* _Goal of the exercise_: Without the pictures, extract every line from the start of the material to the line containing "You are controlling", both ends included.

* _Dataset extract_:
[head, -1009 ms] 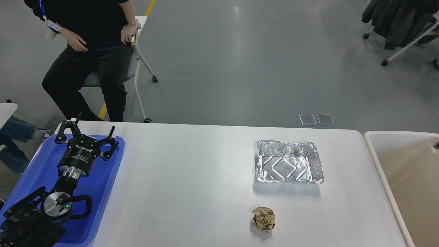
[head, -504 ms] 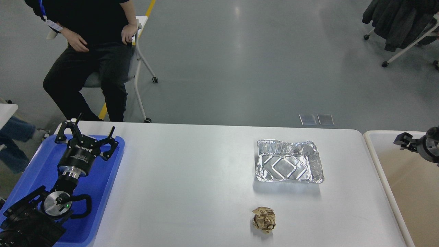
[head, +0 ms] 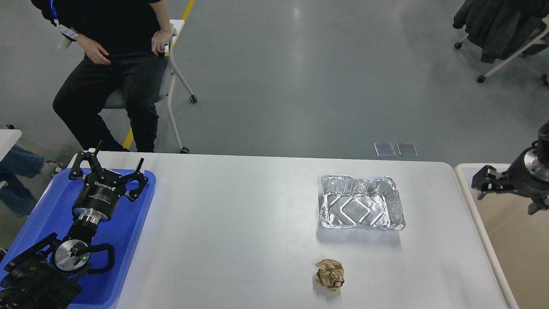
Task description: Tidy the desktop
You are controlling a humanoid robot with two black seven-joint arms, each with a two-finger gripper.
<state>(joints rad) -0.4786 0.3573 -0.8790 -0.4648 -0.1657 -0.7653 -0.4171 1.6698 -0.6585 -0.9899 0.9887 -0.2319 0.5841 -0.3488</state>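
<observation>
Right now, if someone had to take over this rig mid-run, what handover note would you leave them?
Left hand: open, empty, hovering over the blue tray at the desktop's left end.
Right hand: over the cream bin at the right end, holding nothing visible; too dark to tell if open or shut.
On the desktop: the foil pan, empty and dented, right of centre; the crumpled brown paper ball nearer the front edge, apart from the pan.
Done: neither item has been cleared.
Left: pick up the paper ball and the foil pan, likely with the right hand, and clear them off the desktop.
</observation>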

* _Answer_:
[head, -1009 ms] 
[head, -504 ms] 
[head, +0 ms] 
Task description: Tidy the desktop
You are controlling a humanoid robot with two black seven-joint arms, each with a two-finger gripper.

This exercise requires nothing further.